Write out the whole listing again, exactly as given.

Segment Start: INFORMATION SHOWN

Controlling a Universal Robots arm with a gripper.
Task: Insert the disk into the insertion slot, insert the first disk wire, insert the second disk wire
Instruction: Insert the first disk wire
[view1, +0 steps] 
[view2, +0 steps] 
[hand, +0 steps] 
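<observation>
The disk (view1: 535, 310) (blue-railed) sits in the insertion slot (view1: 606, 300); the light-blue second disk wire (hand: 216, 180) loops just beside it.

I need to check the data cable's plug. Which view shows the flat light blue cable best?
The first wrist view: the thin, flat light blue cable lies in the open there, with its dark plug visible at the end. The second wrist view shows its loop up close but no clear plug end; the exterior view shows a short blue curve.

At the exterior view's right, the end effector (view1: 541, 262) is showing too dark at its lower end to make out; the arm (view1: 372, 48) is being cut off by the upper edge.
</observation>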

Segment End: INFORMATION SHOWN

WRITTEN SOLUTION>
Controlling a Universal Robots arm with a gripper.
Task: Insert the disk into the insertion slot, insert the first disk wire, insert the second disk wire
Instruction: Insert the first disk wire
[view1, +0 steps] 
[view2, +0 steps] 
[hand, +0 steps] 
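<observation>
The disk (view1: 535, 310) (blue-railed) sits in the insertion slot (view1: 606, 300); the light-blue second disk wire (hand: 216, 180) loops just beside it.

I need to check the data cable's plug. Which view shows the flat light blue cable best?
The first wrist view: the thin, flat light blue cable lies in the open there, with its dark plug visible at the end. The second wrist view shows its loop up close but no clear plug end; the exterior view shows a short blue curve.

At the exterior view's right, the end effector (view1: 541, 262) is showing too dark at its lower end to make out; the arm (view1: 372, 48) is being cut off by the upper edge.
</observation>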

The exercise is finished.